From the listing that follows, reproduce only the lines from the one holding "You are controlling" through the one holding "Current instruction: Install", both included, with no pictures.
Start of Block
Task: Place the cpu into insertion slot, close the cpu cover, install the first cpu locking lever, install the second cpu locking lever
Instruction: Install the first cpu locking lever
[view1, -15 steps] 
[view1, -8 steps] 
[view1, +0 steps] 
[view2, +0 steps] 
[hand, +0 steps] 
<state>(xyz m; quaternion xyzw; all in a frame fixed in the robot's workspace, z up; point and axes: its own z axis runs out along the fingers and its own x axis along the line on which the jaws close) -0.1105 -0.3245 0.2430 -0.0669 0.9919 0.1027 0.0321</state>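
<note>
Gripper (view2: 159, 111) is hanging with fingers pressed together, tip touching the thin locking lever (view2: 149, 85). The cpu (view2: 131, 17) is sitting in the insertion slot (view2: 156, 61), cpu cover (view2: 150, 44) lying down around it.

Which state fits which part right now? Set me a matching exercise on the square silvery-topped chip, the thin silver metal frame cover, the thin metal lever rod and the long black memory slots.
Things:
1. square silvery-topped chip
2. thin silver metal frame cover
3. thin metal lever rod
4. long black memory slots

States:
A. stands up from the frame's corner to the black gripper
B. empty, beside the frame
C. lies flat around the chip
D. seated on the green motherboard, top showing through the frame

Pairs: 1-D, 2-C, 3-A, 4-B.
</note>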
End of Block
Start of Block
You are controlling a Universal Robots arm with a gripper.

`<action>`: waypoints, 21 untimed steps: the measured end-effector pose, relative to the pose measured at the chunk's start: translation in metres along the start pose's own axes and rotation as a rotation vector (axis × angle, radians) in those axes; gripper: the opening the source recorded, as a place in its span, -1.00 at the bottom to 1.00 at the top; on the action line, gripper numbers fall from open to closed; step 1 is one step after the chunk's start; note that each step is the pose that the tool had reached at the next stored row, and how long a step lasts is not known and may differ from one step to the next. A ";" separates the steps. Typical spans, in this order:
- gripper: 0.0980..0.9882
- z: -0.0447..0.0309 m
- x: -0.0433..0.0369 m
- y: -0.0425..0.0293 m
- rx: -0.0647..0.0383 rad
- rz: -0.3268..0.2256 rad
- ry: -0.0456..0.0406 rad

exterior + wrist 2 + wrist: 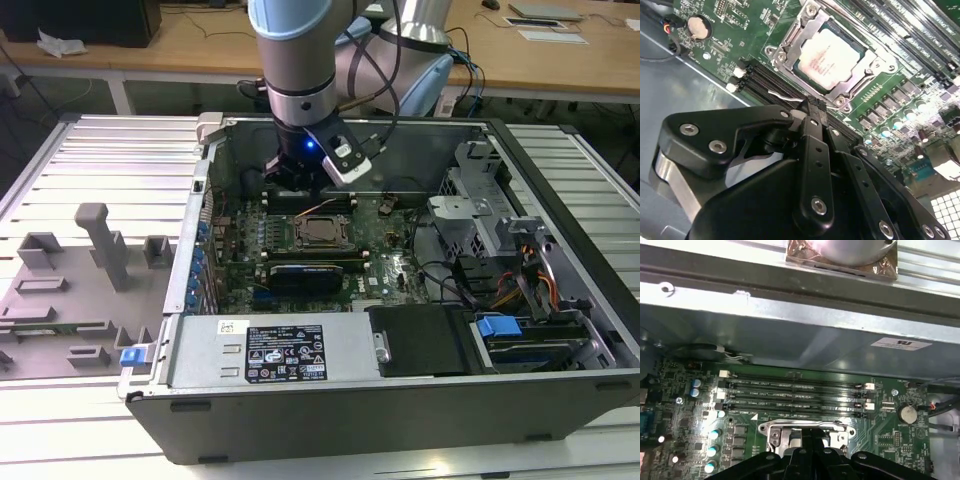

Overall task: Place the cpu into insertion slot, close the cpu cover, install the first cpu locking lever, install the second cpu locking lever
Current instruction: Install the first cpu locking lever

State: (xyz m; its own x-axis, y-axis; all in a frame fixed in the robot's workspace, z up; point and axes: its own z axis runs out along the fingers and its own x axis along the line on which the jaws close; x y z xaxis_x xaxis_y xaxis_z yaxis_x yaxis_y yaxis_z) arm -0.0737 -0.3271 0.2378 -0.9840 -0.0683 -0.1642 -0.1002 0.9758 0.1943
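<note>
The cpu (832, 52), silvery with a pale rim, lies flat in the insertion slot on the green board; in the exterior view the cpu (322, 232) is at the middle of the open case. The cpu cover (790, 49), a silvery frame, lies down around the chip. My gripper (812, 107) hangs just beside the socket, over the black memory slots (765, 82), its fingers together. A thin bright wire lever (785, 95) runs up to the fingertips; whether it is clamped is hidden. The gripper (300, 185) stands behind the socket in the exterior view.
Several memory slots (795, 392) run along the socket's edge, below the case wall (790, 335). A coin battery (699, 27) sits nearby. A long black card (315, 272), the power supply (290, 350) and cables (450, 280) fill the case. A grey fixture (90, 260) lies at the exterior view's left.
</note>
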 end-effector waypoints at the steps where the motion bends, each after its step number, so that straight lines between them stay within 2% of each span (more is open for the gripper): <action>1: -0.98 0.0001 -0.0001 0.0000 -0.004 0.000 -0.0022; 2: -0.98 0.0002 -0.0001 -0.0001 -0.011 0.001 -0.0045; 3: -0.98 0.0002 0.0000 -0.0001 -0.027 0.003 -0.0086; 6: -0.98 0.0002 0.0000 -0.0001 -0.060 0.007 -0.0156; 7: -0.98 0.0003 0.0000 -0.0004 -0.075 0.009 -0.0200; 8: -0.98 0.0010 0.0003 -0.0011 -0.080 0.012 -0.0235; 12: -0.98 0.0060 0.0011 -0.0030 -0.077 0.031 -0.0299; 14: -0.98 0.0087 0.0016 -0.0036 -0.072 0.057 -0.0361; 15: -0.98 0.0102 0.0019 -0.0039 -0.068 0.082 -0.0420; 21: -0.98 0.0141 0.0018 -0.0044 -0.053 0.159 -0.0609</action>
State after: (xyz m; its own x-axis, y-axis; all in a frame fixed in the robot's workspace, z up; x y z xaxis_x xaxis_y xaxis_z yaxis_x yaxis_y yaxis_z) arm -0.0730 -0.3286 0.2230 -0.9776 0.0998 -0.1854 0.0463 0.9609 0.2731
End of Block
◆ Answer
You are controlling a Universal Robots arm with a gripper.

`<action>`: waypoints, 21 untimed steps: the measured end-effector pose, relative to the pose measured at the chunk's start: translation in metres along the start pose's own axes and rotation as a rotation vector (axis × angle, radians) in those axes; gripper: the opening the source recorded, as a place in its span, -1.00 at the bottom to 1.00 at the top; on the action line, gripper numbers fall from open to closed; step 1 is one step after the chunk's start; note that each step is the pose that the tool had reached at the next stored row, and how long a step lasts is not known and may differ from one step to the next. A ";" separates the steps. Typical spans, in this order:
- gripper: 0.0980..0.9882
- z: -0.0447..0.0309 m
- x: -0.0433..0.0369 m
- y: -0.0425..0.0293 m
- rx: -0.0647..0.0383 rad
- rz: -0.3268..0.2256 rad
- ry: -0.0456..0.0406 rad

exterior + wrist 2 + wrist: 

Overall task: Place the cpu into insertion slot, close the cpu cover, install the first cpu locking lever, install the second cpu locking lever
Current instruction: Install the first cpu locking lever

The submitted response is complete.